I 500mila ezidi di Shengal hanno tentato di difendersi, con le poche armi e munizioni a disposizione: «Le armi migliori, quelle arrivate dalla Germania, sono state convogliate su Erbil. A noi hanno lasciato i fucili degli anni Settanta», dice un ezida ex membro del settimo battaglione dei peshmerga. Shengal è caduta in sette, otto ore. Come il villaggio di Girzerik: gli islamisti hanno ucciso gli uomini, rapito le donne, seppellito 74 persone in una fossa comune di fronte a una bella casa di due piani. Sopra le montagnole di terra hanno preso il sopravvento ciuffi di cardi. Nessuno ha mai riesumato quei corpi: la zona è piena di mine, eredità dell’Isis in fuga, e le richieste di intervento alle autorità di Baghdad sono ancora senza risposta.

Intorno c’è un villaggio fantasma. L’intera popolazione è scomparsa, uccisa o fuggita. Per anni Girzerik è stato interamente in mano allo Stato islamico , fino alla liberazione di Shengal City nel novembre 2015 e del resto delle comunità nei mesi successivi. Negozi sventrati, erbacce che si sono fatte strada nel cemento, sui muri i segni della battaglia tra islamisti e le unità di autodifesa del Rojava, Ypg e Ypj.

E poi immondizia dentro le case, sedie rotte, un frigorifero spento, saracinesche divelte. Il panorama è spiazzante, strade di cemento assolate senza anima viva. Un orizzonte diverso ma uguale a quello della città vecchia di Shengal City.
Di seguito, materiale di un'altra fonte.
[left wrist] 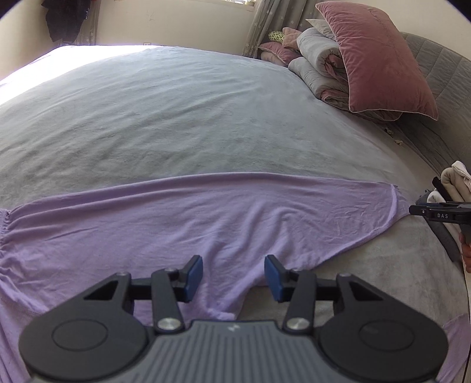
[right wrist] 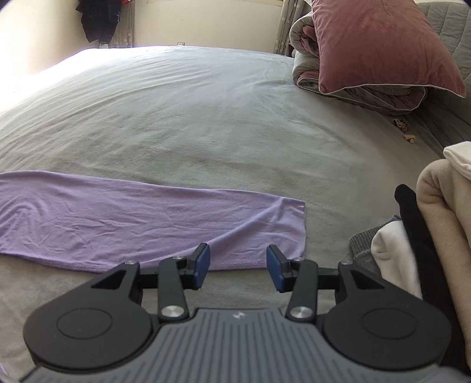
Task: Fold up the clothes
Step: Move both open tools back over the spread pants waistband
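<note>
A lilac garment point(left wrist: 182, 224) lies spread flat across the near part of the grey bed point(left wrist: 176, 117). My left gripper point(left wrist: 234, 277) hovers over its near edge, jaws open, with nothing pinched between the blue pads. In the right wrist view the garment's folded end point(right wrist: 164, 224) lies flat with its hem along the near side. My right gripper point(right wrist: 238, 268) sits just above that hem, jaws open and empty. The right gripper's black finger point(left wrist: 435, 215) also shows at the right edge of the left wrist view, beside the garment's corner.
A pile of other clothes point(right wrist: 435, 224), cream, white, black and grey, lies at the right. A pink pillow point(left wrist: 379, 56) leans on rolled grey quilts point(left wrist: 318, 67) by the headboard. Dark clothing point(right wrist: 97, 20) hangs on the far wall.
</note>
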Motion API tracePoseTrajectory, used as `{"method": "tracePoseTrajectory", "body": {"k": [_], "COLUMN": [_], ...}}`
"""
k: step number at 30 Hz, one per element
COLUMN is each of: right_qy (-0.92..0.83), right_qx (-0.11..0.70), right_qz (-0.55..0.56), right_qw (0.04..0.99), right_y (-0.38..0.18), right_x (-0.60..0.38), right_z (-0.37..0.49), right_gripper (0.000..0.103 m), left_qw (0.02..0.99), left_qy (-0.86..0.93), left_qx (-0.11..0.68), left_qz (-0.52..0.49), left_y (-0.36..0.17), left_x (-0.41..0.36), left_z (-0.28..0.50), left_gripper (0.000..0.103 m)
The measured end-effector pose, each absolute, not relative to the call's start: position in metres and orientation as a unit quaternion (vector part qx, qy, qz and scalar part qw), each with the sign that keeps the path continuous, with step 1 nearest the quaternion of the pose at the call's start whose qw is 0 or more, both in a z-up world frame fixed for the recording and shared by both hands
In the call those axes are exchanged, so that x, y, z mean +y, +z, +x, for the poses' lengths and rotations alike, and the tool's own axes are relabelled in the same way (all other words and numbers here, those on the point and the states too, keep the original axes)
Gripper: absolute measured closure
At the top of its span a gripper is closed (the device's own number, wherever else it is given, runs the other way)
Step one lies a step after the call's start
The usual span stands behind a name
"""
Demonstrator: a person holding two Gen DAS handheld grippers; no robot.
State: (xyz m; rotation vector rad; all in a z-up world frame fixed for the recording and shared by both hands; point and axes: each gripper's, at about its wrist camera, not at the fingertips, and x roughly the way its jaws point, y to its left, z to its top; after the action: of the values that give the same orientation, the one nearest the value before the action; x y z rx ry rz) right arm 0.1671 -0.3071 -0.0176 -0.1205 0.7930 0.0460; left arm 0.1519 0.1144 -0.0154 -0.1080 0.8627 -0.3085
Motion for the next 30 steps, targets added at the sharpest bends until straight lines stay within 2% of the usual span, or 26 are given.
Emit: {"method": "tracePoseTrajectory", "body": {"k": [5,7,9,18,22,25,30], "right_qy": [0.041,0.05,0.059,0.068,0.071,0.079,0.085], "right_qx": [0.39,0.387,0.383,0.389,0.396,0.394,0.392], "right_qz": [-0.08,-0.085,-0.088,-0.106,-0.118,-0.134,-0.142], "right_qw": [0.916,0.917,0.918,0.913,0.908,0.906,0.905], "right_y": [-0.013,-0.008,-0.002,0.01,0.016,0.024,0.032], "right_x": [-0.288,-0.281,-0.274,-0.25,-0.236,-0.226,-0.215], "right_z": [0.142,0.13,0.118,0.058,0.025,0.003,-0.03], "right_gripper": [0.056,0.048,0.044,0.038,0.037,0.032,0.031], "left_qw": [0.887,0.889,0.892,0.893,0.896,0.896,0.899], "left_qy": [-0.135,-0.13,-0.12,-0.086,-0.078,-0.074,-0.066], "left_qx": [0.439,0.435,0.431,0.433,0.427,0.426,0.42], "left_qz": [-0.055,-0.064,-0.064,-0.091,-0.098,-0.104,-0.11], "left_y": [-0.024,-0.02,-0.016,-0.009,-0.003,0.0,0.006], "left_x": [0.116,0.121,0.127,0.163,0.173,0.18,0.19], "left_z": [0.129,0.118,0.109,0.065,0.041,0.024,-0.001], "left_gripper": [0.058,0.058,0.057,0.052,0.045,0.044,0.042]}}
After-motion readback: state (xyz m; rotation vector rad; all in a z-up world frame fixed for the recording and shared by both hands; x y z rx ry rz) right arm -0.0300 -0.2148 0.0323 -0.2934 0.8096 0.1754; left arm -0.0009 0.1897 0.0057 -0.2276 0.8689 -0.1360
Lì sono le macerie a narrare la guerra, gli scontri strada per strada tra islamisti e curdi e i bombardamenti americani, lanciati da Obama proprio nell’agosto 2014, quando il mondo scoprì la popolazione ezidi con la sua fuga sul monte Sinjar, senza cibo, acqua né ripari.
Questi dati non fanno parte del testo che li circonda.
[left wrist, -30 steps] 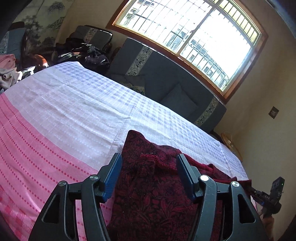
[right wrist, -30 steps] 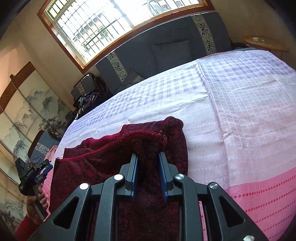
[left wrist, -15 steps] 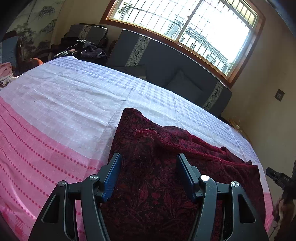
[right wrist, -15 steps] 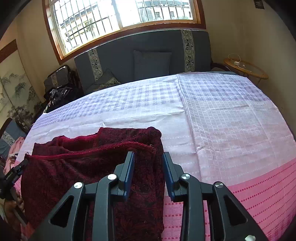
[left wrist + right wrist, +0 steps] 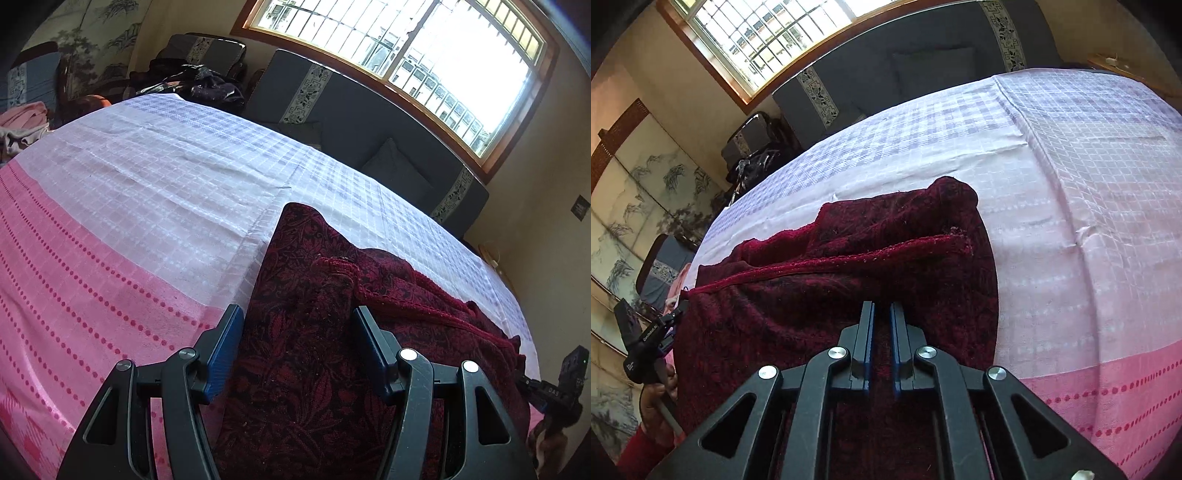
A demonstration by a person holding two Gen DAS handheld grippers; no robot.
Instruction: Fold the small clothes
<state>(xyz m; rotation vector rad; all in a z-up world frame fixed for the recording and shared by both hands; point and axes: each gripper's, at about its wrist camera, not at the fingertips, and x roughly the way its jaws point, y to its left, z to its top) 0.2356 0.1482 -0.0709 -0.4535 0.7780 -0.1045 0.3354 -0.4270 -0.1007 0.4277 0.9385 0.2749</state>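
Both tongs hover low over a pink and white bedsheet, where a dark red patterned garment lies folded near its front edge. Left tongs gape wide, straddling the cloth; right tongs have just clenched nearly together above it, gripping nothing visible.

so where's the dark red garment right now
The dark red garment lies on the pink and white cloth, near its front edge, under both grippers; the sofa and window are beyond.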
Le case sono svuotate, accartocciate su se stesse, pezzi di ferro liberati dal cemento puntano in ogni direzione. Nessuna ricostruzione in vista, mancano i soldi sì ma i piani sono comunque altri, spiega il co-presidente dell’Assemblea del popolo di Shengal, Haso Hibraim: «Non vogliamo ricostruire, vogliamo che quelle macerie restino dove sono a riprova del massacro subito dal nostro popolo».

Lassù, sul monte Sinjar, con temperature di 45 gradi, con in braccio solo i figli, le famiglie ezide sono arrivate a piedi per lasciarsi alle spalle la ferocia dello Stato islamico. Sono saliti in montagna, per giorni senza cibo né riparo, finché le Ypg e le Ypj arrivate dalla vicina Rojava, insieme a combattenti del Pkk, sono riuscite ad aprire un corridoio umanitario verso la Siria del Nord e il Kurdistan iracheno.

Di quegli sfollati la metà non sono ancora tornati: 250mila si dividono tra i campi profughi, troppo spaventati per tornare o senza una porta di casa da riaprire, e tra la diaspora in Germania. Moltissime donne non sono ancora state trovate, almeno 1.117 delle 5mila rapite nell’agosto 2014 e rese schiave, vendute al mercato di Mosul, passate di mano in mano, stuprate innumerevoli volte.

Il cimitero dei martiri sul monte Sinjar (Foto: Chiara Cruciati)

Il cimitero dei martiri sul monte Sinjar (Foto: Chiara Cruciati)

Sul monte però è successo anche altro. La comunità ezidi si è ricomposta e ha iniziato a lavorare sul proprio futuro. L’influenza della teorizzazione del leader del Pkk Abdullah Ocalan e del confederalismo democratico del Rojava, penetrati e assorbiti insieme alla controffensiva contro l’Isis, è diventata un modello possibile.

È così nata l’autonomia di Shengal, regione storicamente contesa dai pesi massimi e anche da quelli minimi regionali, dalla Turchia e i suoi sogni di gloria pan-turchi (non a caso qui i caccia di Ankara hanno sganciato bombe dopo la cacciata dell’Isis) al governo centrale di Baghdad fino a quello regionale del Kurdistan iracheno.